Parkinson was asked to teach MacMillan's Romeo and Juliet to Mikhail Baryshnikov and Leslie Browne, for Herbert Ross' 1977 film The Turning Point. In 1978, she created her last role for MacMillan, as Empress Elisabeth of Austria in Mayerling.

===1978–2009: American Ballet Theatre===
In 1978, Nora Kaye, a former ballet dancer and Herbert Ross' wife, invited Parkinson to teach classes at the American Ballet Theatre. She returned to London in 1979 to stay with her family, before moving to New York in 1980 to assume the position permanently. She primarily worked with principal dancers and soloists. Julie Kent, a principal dancer at American Ballet Theatre, said she "learned everything from" Parkinson.

At the American Ballet Theatre, she had also performed character roles, including the Queen in The Sleeping Beauty, Madam Larina in Cranko's Onegin, and the Stepmother de Mille's Fall River Legend. She also created the role of Mrs. Harriman in Tharp's Everlast and the soldier's mother in Ratmansky's On the Dnieper.

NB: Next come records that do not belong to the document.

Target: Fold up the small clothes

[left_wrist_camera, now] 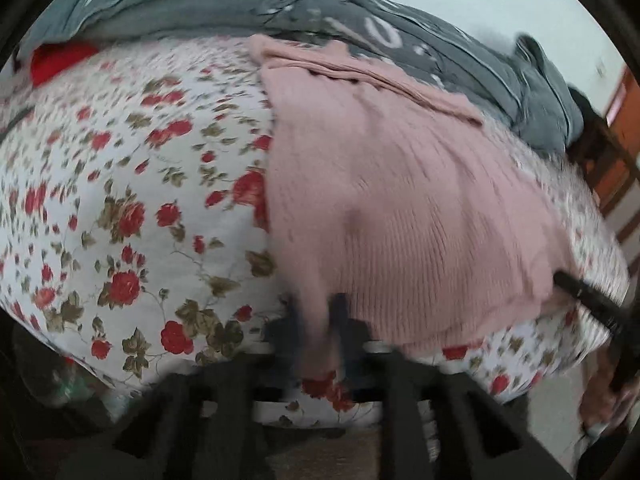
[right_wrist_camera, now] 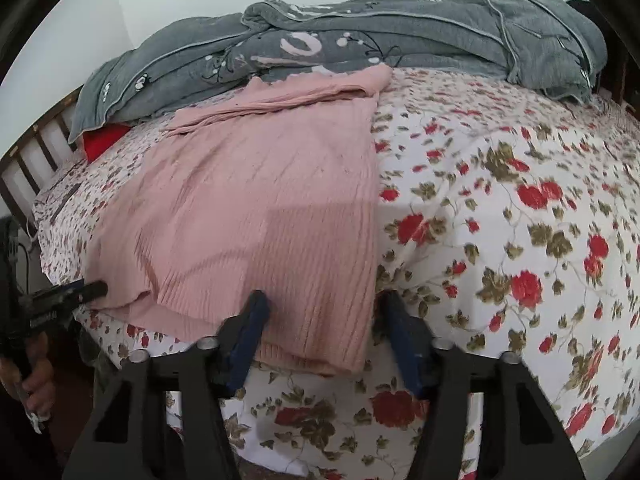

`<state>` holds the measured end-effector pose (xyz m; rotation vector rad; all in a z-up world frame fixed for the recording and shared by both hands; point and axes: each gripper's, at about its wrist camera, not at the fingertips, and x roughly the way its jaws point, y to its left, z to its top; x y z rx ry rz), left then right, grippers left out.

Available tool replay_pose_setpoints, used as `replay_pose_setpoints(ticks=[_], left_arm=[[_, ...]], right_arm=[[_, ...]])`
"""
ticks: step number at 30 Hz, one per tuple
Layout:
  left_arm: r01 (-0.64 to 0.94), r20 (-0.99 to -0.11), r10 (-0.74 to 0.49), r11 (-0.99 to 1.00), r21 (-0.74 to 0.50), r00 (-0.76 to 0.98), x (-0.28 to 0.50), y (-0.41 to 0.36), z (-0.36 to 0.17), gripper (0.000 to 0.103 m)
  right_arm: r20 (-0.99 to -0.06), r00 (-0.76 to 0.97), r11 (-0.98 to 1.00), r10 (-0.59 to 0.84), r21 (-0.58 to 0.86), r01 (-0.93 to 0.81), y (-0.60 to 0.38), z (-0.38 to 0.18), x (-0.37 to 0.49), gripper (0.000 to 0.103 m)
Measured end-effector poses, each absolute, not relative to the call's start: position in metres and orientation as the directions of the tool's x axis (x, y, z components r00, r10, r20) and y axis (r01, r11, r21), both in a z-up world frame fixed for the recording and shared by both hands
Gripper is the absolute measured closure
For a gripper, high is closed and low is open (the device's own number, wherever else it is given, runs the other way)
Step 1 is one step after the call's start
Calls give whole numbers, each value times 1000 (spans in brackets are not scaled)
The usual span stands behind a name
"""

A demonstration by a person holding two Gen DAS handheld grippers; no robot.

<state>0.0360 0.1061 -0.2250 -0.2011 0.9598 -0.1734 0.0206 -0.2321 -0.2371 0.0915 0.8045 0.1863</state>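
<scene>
A pink top (right_wrist_camera: 256,216) lies flat on the flowered bed (right_wrist_camera: 520,240). The left hand-held gripper (left_wrist_camera: 320,332) pinches its near-left corner; the right hand-held gripper (right_wrist_camera: 324,336), jaws wide, straddles the near-right hem at six o'clock. Likely next: clamp, then fold.

The gray blanket (right_wrist_camera: 360,36) at the back of the bed has big pale shapes printed on it. One looks like a round letter O or a zero, but the rest are too blurry and folded to read as a word. The left gripper (right_wrist_camera: 60,300) has a small white label on its side, too tiny to read. No other words or numbers show.
</scene>
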Motion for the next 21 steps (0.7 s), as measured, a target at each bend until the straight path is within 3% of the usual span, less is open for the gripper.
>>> replay_pose_setpoints(ticks=[2, 6, 9, 15, 18, 21], left_arm=[[63, -786, -244, 965, -254, 568, 34, 111, -220, 96], [41, -747, -231, 964, -264, 623, 19, 135, -211, 96], [12, -757, -262, 948, -319, 598, 19, 146, -225, 96], [24, -770, -241, 959, -282, 591, 20, 142, -231, 95], [22, -784, -250, 957, -289, 569, 28, 138, -237, 92], [44, -776, -295, 944, -328, 557, 26, 135, -236, 72]], right_arm=[[-700, 674, 971, 237, 181, -154, -234, -232, 21, 94], [-641, 724, 966, 255, 199, -165, -248, -219, 7, 95], [-681, 683, 963, 264, 221, -151, -255, -236, 15, 95], [-666, 691, 957, 279, 252, -144, -259, -233, 13, 95], [-703, 664, 966, 255, 210, -149, -252, -242, 17, 94], [-696, 664, 960, 275, 230, -158, -255, -240, 15, 90]])
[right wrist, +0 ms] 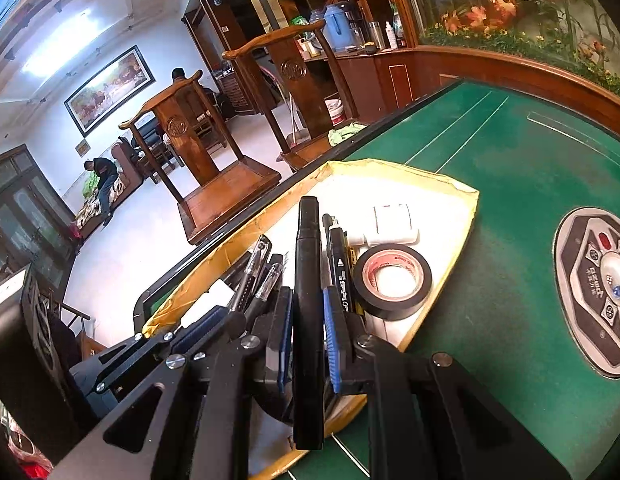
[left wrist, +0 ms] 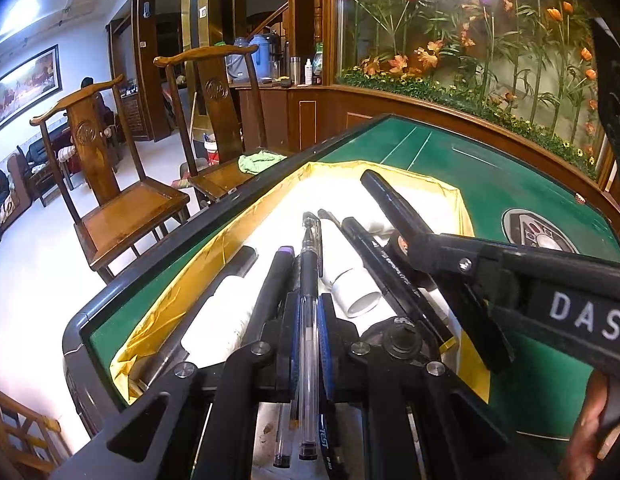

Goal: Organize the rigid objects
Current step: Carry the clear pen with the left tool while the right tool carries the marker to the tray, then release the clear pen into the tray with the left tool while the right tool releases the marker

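Note:
A shallow tray with a yellow rim [left wrist: 213, 248] and a white floor sits on the green table [right wrist: 510, 184]. My left gripper [left wrist: 308, 312] is shut on a clear gel pen [left wrist: 308, 280] that points into the tray. My right gripper [right wrist: 307, 312] is shut on a thick black marker [right wrist: 307, 248]. In the left wrist view the right gripper [left wrist: 414, 242] reaches in from the right, its marker [left wrist: 386, 196] slanting over the tray. In the tray lie a black tape roll [right wrist: 394, 280], a white box [right wrist: 392, 226], white tubes [left wrist: 356, 288], a purple-capped pen [left wrist: 275, 276] and a black marker [right wrist: 338, 268].
A round control panel [right wrist: 602, 288] is set in the middle of the table. Two wooden chairs [left wrist: 121, 200] stand beyond the table's black edge, one with a green cloth [left wrist: 257, 160] on its seat. A wooden ledge with artificial flowers [left wrist: 470, 60] runs behind.

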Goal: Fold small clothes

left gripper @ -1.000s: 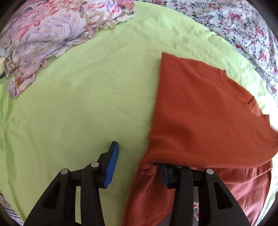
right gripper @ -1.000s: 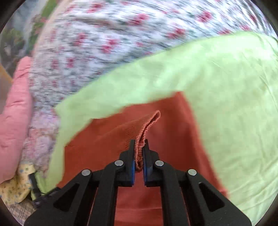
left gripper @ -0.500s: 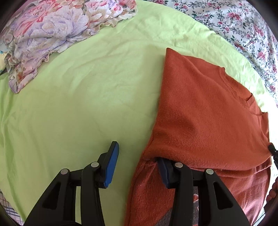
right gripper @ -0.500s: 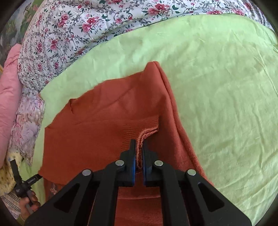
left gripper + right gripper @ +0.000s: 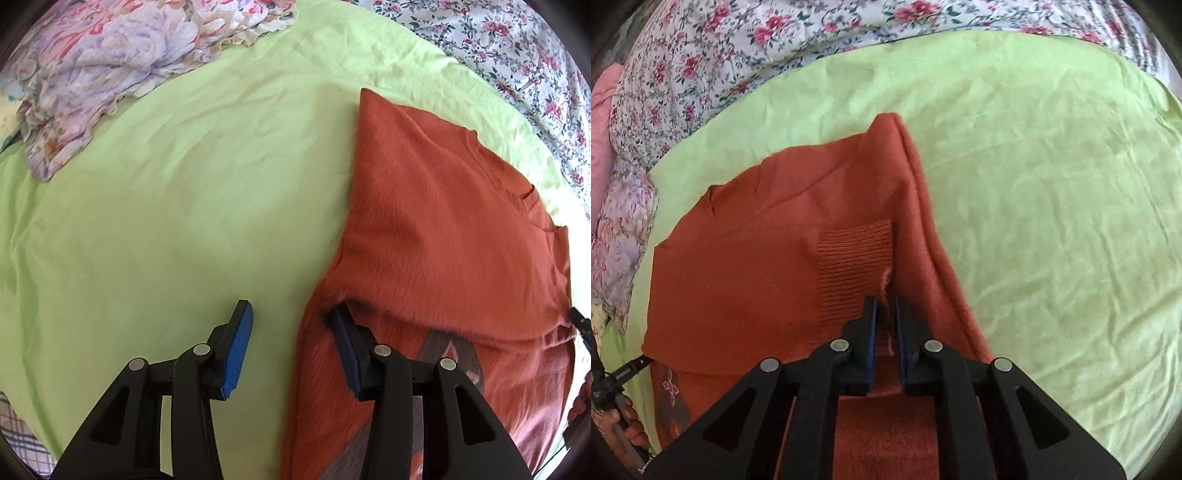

In 2009, due to financial hardship, she was let go by the company. Prior to her death, she coached actresses Natalie Portman and Mila Kunis for the film Black Swan.

==Personal life and death==
Parkinson was married to photographer Roy Round. Their son, Tobias, is married to Leanne Benjamin, a former Royal Ballet principal dancer.

In 2009, Parkinson was diagnosed with cancer. On 18 December the same year, she died from the disease in Manhattan. She was 71.